Accounting firms typically have client social security numbers, bank info and more.
Steps your team can take to protect your firm:
The first steps to take are teaching your team warning bells to look out for while going about their day.
- Don’t click on email links EVEN IF YOU KNOW THE PERSON — if you’re even 1% unsure about an email, give a call to your teammate
- Use a portal for client documents rather than attaching emails. Anything you can keep out of email, the better.
- Double check your emails are encrypted every time. This requires additional security layering, but it provides that extra layer of protection.
- Don’t send passwords through email. Sending two emails for confidential information doesn’t stop hackers, if they have access to your email, they will see both emails.

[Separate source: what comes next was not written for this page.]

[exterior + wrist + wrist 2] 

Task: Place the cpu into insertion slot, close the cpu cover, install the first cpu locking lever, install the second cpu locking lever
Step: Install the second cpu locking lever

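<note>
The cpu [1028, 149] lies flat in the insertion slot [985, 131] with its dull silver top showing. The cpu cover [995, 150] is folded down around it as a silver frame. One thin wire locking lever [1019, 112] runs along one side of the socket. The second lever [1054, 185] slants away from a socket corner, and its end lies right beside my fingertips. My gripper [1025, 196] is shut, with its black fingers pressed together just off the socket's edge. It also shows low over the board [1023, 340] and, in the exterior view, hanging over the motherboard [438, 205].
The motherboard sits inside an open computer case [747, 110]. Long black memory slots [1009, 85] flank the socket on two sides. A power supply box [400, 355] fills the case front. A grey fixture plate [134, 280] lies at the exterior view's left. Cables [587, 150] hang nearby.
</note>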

A major issue Ken sees again and again is the lackadaisical attitude towards employees having access to too many areas of the firm’s cyber landscape.
It’s not uncommon to give priority security access to a team member for a quick project and the access never gets revoked. Remember, your own team is the biggest threat to your security.
For you or your CTO, allowing and revoking passes can take some administrative time, but you can’t allow team members to have too much free reign in their capabilities.
The Power of the Right Passwords:
In the past, you could get away with simple passwords. Now, intrusive algorithms can crack short passwords in a matter of minutes.
Ken, himself, could crack any 10 digit password in a matter of hours. 10 digits is already a lengthy password, and most don’t even have a 8 digit password. Keeping passwords on your central hard drive can lead to issues.
If you don’t want anyone to see something very private, it’s best not to even put it on your work computer (including your passwords).
THE BEST PASSWORDS GUIDE:
Ken recommends getting used to the idea of a 15 digit password (yes, 15). A 15 digit password is the threshold for algorithms to have the most difficulty breaking in.
A memorable trick to remember a password this long is to make it a phrase you would know. Rather than try and remember a log of random letters and numbers, simply put together a sentence only you would know. Computers have trouble untangling a group of words together, but for a human, it’s simple.
An example — mycarisblackwithfourdoors
It sounds like an easy password, but for a hacker, this is difficult to crack.
Don’t include biological life information that is easy to find (especially birth-dates or zip codes).
Your password is your first line of defense against hackers, make it strong.
HR and the IT team need to be in constant communication, especially with hiring and firing.
Wells Fargo had 5,500 employees committing fraud due to the lack of policies and checkpoints in place. Especially, when it came to which employees could be granted access to certain areas.
Disgruntled employees are the most likely batch to cause security breaches on your team. Many times, you may not know an employee is disgruntled until it is too late.
You must monitor and have policies behind certain actions.
Most CPA firms don’t have enough manpower on the IT side, and policies fall through the cracks because the IT team can’t keep up with everything. The IT team should be given full power over the securities of the firm and can take action as needed.
Ken sees too many firms not give their IT team enough power and then the team is blamed when a breach occurs.
In this technological age, you need to bolster your IT side. One bad click could cause your client’s data to be publicly known. This could lead to a domino effect where your firm is exposed to massive penalties and repercussions. Protect your accounting firm from cyber attacks.
You can find Ken speaking at many tech and accounting conferences, spreading the word about protecting your company.